## [Work required]
Leave out every line before the one containing "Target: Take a", and set down that line and the rest through the end of the listing exactly.

## [Recorded data]
--------

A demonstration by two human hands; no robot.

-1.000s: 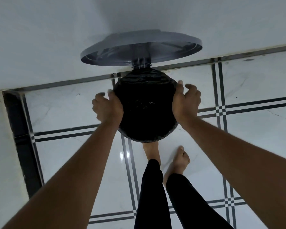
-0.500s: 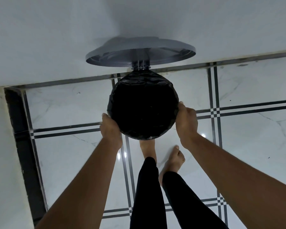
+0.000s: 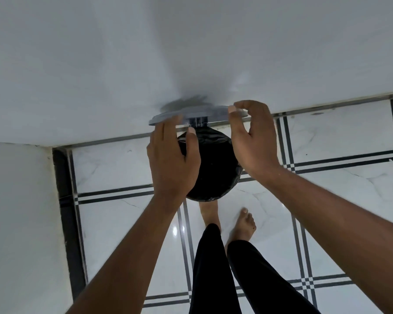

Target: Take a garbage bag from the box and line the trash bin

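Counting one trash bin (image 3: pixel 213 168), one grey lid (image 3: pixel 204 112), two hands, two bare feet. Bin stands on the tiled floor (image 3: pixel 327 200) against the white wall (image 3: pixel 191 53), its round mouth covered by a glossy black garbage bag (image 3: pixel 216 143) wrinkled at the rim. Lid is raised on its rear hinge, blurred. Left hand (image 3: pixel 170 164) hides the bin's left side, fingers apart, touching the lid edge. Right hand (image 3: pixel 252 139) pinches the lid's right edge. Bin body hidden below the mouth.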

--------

## [Solution]
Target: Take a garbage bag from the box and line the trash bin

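Counting one trash bin (image 3: pixel 213 168), one grey lid (image 3: pixel 204 112), two hands, two bare feet. Bin stands on the tiled floor (image 3: pixel 327 200) against the white wall (image 3: pixel 191 53), its round mouth covered by a glossy black garbage bag (image 3: pixel 216 143) wrinkled at the rim. Lid is raised on its rear hinge, blurred. Left hand (image 3: pixel 170 164) hides the bin's left side, fingers apart, touching the lid edge. Right hand (image 3: pixel 252 139) pinches the lid's right edge. Bin body hidden below the mouth.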

Nothing else goes in the answer.